The inquest heard that she was not placed in an ITU bed after surgery but placed instead in a recovery area and then to a ward.
ITU, however, would not have guaranteed survival.
Consultant anaesthetist Debkumar Pandit told the hearing at Folkestone Magistrates Court that the Harvey had 11 beds in ITU when it admits 800 patients a year.
It was reduced to nine about two months ago after two were no longer made available because of a nursing shortage.
The inquest heard that the unit was one of the busiest in Kent, Surrey and East and West Sussex apart from Brighton and Guildford.
Dr Pandit added that the UK average was 6.4 beds per 100,000 patients but in the East Kent region it was only 4.5 per 100,000.
Dr Marcus Fletcher, also consultant anaesthetist at the hospital, said he had not even been given time to see Ms Smith pre-operatively and had to make judgements on her fitness for surgery via her medical records.
He said: “I never saw the patient.
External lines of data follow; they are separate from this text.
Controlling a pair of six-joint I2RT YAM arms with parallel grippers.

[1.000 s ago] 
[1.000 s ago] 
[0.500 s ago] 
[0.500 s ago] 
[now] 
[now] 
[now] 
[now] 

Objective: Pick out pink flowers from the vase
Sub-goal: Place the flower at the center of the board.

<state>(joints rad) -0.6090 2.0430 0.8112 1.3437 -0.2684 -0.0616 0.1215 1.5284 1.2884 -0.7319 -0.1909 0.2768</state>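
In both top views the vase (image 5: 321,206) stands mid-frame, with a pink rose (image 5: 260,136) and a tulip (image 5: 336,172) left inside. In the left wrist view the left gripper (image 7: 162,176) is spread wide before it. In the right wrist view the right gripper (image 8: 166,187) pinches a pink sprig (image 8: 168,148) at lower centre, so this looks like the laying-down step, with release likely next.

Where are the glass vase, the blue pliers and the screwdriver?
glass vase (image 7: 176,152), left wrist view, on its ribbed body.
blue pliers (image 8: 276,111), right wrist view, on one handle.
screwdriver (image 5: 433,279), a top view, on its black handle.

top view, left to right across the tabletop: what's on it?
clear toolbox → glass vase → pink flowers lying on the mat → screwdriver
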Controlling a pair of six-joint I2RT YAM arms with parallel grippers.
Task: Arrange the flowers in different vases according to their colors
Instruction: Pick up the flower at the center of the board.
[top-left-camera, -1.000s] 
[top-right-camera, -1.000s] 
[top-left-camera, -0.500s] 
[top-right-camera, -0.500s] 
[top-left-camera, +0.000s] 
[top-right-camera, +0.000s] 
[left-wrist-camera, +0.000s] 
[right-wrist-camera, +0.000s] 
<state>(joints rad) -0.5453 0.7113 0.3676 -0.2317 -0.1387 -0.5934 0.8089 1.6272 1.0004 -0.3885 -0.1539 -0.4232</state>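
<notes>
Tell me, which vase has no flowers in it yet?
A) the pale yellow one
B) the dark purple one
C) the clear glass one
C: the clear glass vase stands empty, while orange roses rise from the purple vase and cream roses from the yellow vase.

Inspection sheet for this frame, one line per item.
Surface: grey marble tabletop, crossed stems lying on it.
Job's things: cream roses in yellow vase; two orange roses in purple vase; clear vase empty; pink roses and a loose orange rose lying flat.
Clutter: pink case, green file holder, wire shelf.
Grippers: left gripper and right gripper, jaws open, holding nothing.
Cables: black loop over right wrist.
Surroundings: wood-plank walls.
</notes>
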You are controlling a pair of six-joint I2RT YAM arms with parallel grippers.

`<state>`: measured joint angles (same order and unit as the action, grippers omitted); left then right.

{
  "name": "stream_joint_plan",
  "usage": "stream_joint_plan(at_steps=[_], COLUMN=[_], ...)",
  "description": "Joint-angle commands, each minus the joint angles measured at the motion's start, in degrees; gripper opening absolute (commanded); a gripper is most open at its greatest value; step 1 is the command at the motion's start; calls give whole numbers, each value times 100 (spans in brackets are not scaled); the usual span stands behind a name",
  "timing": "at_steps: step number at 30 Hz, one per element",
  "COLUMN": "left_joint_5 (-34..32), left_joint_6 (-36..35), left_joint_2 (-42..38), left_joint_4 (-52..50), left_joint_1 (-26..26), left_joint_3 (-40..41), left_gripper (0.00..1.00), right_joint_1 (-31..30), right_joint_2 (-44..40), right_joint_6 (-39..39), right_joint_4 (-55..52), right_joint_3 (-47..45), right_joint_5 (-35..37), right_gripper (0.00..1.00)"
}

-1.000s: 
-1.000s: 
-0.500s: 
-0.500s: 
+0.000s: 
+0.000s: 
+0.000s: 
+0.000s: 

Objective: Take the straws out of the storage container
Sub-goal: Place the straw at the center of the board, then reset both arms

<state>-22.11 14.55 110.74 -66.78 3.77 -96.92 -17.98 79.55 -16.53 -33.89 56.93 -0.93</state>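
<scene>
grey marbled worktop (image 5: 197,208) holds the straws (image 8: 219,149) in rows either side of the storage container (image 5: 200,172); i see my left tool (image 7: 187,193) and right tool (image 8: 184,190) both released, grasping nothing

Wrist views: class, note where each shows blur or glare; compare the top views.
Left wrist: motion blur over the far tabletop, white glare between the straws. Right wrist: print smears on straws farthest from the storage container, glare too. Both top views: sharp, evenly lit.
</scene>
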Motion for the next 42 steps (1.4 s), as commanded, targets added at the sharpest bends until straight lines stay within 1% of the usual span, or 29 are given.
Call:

In an ideal world I would have seen her pre-operatively.
“I have had to fight here to get two hours a week back devoted to seeing patients. I see patients in my own time if I have to.
“This is a concern I have raised with the hospital. This lady was not failed by individuals but by systemic failings.”
But he conceded that management now recognised problems and were working to solve them.